EXERCISE DATA Start Marker

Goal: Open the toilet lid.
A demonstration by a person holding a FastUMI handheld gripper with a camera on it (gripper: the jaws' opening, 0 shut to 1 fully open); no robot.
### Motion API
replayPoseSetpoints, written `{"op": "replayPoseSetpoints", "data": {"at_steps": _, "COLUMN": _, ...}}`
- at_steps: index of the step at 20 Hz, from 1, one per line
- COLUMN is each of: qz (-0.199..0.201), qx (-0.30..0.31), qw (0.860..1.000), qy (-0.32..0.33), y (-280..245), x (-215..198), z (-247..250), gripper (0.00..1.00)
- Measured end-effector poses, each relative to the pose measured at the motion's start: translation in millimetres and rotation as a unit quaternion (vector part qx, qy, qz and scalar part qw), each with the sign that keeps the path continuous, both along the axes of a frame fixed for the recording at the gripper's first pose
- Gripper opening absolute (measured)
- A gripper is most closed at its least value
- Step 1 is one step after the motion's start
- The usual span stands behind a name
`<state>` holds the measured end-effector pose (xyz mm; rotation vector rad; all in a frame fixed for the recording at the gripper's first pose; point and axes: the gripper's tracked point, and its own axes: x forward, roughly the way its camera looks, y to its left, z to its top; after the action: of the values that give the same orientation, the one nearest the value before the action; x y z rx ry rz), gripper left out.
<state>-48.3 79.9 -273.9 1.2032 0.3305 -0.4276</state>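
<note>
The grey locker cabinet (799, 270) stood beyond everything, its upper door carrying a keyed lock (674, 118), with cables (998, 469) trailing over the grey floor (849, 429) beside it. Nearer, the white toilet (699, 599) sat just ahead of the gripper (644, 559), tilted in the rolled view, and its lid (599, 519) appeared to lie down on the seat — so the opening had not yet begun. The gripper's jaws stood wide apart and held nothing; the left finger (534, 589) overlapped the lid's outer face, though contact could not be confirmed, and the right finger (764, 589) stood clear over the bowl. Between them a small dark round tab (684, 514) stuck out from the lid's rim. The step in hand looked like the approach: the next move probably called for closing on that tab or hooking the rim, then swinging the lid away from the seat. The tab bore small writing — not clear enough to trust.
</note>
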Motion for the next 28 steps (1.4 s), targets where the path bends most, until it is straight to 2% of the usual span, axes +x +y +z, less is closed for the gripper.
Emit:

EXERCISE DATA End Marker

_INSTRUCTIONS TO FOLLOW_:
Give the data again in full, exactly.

_THE ANSWER_:
Goal: Open the toilet lid.
A demonstration by a person holding a FastUMI handheld gripper with a camera on it (gripper: the jaws' opening, 0 shut to 1 fully open); no robot.
### Motion API
replayPoseSetpoints, written `{"op": "replayPoseSetpoints", "data": {"at_steps": _, "COLUMN": _, ...}}`
- at_steps: index of the step at 20 Hz, from 1, one per line
- COLUMN is each of: qz (-0.199..0.201), qx (-0.30..0.31), qw (0.860..1.000), qy (-0.32..0.33), y (-280..245), x (-215..198), z (-247..250), gripper (0.00..1.00)
- Measured end-effector poses, each relative to the pose measured at the motion's start: translation in millimetres and rotation as a unit quaternion (vector part qx, qy, qz and scalar part qw), each with the sign that keeps the path continuous, both along the axes of a frame fixed for the recording at the gripper's first pose
- Gripper opening absolute (measured)
- A gripper is most closed at its least value
- Step 1 is one step after the motion's start
- The usual span stands behind a name
`<state>` holds the measured end-effector pose (xyz mm; rotation vector rad; all in a frame fixed for the recording at the gripper's first pose; point and axes: the gripper's tracked point, and its own axes: x forward, roughly the way its camera looks, y to its left, z to its top; after the action: of the values that give the same orientation, the one nearest the value before the action; x y z rx ry rz), gripper left out.
<state>-48.3 79.9 -273.9 1.2032 0.3305 -0.4276</state>
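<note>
The grey locker cabinet (799, 270) stood beyond everything, its upper door carrying a keyed lock (674, 118), with cables (998, 469) trailing over the grey floor (849, 429) beside it. Nearer, the white toilet (699, 599) sat just ahead of the gripper (644, 559), tilted in the rolled view, and its lid (599, 519) appeared to lie down on the seat — so the opening had not yet begun. The gripper's jaws stood wide apart and held nothing; the left finger (534, 589) overlapped the lid's outer face, though contact could not be confirmed, and the right finger (764, 589) stood clear over the bowl. Between them a small dark round tab (684, 514) stuck out from the lid's rim. The step in hand looked like the approach: the next move probably called for closing on that tab or hooking the rim, then swinging the lid away from the seat. The tab bore small writing — not clear enough to trust.
</note>
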Motion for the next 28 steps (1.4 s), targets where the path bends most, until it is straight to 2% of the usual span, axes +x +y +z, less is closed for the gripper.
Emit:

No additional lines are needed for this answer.